Omit all pictures, then retype the data exactly as given.

- **DATA EXTRACT**
"""

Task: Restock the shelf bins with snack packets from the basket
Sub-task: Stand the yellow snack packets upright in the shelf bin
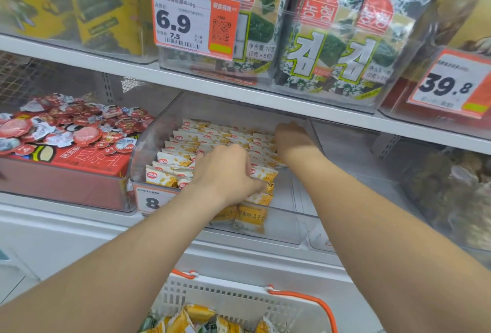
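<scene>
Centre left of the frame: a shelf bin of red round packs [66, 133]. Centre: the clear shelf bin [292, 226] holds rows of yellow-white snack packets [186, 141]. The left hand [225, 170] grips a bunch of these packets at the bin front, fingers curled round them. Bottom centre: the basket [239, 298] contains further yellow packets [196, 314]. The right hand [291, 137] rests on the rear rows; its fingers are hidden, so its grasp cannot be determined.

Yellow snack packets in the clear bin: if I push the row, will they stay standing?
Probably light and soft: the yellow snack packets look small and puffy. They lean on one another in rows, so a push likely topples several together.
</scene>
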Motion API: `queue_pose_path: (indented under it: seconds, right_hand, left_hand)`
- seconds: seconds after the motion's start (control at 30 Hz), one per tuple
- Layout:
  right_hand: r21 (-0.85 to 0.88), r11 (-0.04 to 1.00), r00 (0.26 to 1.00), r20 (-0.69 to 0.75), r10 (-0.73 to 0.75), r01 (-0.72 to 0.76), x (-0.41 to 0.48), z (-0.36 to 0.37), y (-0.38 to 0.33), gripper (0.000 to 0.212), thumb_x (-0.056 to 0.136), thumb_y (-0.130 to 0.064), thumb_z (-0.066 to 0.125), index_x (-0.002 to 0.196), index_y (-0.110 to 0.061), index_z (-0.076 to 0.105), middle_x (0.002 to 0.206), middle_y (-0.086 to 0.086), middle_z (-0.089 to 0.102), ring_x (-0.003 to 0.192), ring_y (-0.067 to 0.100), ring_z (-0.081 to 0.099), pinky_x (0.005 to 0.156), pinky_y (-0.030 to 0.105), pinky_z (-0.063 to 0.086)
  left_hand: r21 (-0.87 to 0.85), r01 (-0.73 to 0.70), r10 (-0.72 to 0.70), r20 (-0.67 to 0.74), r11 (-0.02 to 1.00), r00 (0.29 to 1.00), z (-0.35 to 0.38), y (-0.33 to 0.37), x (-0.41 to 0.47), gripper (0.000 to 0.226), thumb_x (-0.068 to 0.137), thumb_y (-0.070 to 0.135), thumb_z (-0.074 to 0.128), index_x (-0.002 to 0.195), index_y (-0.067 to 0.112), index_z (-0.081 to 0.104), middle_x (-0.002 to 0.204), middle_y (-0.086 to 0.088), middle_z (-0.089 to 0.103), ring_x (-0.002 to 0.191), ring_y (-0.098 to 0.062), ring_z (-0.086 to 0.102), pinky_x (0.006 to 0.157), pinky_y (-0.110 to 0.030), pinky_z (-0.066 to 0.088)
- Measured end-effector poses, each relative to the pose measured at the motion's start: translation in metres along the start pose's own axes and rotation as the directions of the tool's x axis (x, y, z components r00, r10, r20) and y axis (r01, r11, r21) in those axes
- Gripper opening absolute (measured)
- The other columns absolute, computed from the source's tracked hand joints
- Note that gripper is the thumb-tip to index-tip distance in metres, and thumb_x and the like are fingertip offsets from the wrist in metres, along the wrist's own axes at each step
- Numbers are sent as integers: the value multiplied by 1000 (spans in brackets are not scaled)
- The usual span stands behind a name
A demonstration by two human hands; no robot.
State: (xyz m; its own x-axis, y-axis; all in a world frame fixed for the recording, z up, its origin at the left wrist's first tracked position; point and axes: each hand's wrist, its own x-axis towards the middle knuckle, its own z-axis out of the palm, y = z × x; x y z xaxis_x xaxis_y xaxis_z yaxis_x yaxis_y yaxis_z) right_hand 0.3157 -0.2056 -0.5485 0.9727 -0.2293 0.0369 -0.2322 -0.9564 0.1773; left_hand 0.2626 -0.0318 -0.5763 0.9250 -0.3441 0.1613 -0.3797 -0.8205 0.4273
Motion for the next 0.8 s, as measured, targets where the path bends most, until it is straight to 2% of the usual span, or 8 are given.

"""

- **RESPONSE TO THIS TASK**
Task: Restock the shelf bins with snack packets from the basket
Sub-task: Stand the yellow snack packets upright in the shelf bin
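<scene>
Centre left of the frame: a shelf bin of red round packs [66, 133]. Centre: the clear shelf bin [292, 226] holds rows of yellow-white snack packets [186, 141]. The left hand [225, 170] grips a bunch of these packets at the bin front, fingers curled round them. Bottom centre: the basket [239, 298] contains further yellow packets [196, 314]. The right hand [291, 137] rests on the rear rows; its fingers are hidden, so its grasp cannot be determined.

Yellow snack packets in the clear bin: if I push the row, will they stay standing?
Probably light and soft: the yellow snack packets look small and puffy. They lean on one another in rows, so a push likely topples several together.
</scene>
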Motion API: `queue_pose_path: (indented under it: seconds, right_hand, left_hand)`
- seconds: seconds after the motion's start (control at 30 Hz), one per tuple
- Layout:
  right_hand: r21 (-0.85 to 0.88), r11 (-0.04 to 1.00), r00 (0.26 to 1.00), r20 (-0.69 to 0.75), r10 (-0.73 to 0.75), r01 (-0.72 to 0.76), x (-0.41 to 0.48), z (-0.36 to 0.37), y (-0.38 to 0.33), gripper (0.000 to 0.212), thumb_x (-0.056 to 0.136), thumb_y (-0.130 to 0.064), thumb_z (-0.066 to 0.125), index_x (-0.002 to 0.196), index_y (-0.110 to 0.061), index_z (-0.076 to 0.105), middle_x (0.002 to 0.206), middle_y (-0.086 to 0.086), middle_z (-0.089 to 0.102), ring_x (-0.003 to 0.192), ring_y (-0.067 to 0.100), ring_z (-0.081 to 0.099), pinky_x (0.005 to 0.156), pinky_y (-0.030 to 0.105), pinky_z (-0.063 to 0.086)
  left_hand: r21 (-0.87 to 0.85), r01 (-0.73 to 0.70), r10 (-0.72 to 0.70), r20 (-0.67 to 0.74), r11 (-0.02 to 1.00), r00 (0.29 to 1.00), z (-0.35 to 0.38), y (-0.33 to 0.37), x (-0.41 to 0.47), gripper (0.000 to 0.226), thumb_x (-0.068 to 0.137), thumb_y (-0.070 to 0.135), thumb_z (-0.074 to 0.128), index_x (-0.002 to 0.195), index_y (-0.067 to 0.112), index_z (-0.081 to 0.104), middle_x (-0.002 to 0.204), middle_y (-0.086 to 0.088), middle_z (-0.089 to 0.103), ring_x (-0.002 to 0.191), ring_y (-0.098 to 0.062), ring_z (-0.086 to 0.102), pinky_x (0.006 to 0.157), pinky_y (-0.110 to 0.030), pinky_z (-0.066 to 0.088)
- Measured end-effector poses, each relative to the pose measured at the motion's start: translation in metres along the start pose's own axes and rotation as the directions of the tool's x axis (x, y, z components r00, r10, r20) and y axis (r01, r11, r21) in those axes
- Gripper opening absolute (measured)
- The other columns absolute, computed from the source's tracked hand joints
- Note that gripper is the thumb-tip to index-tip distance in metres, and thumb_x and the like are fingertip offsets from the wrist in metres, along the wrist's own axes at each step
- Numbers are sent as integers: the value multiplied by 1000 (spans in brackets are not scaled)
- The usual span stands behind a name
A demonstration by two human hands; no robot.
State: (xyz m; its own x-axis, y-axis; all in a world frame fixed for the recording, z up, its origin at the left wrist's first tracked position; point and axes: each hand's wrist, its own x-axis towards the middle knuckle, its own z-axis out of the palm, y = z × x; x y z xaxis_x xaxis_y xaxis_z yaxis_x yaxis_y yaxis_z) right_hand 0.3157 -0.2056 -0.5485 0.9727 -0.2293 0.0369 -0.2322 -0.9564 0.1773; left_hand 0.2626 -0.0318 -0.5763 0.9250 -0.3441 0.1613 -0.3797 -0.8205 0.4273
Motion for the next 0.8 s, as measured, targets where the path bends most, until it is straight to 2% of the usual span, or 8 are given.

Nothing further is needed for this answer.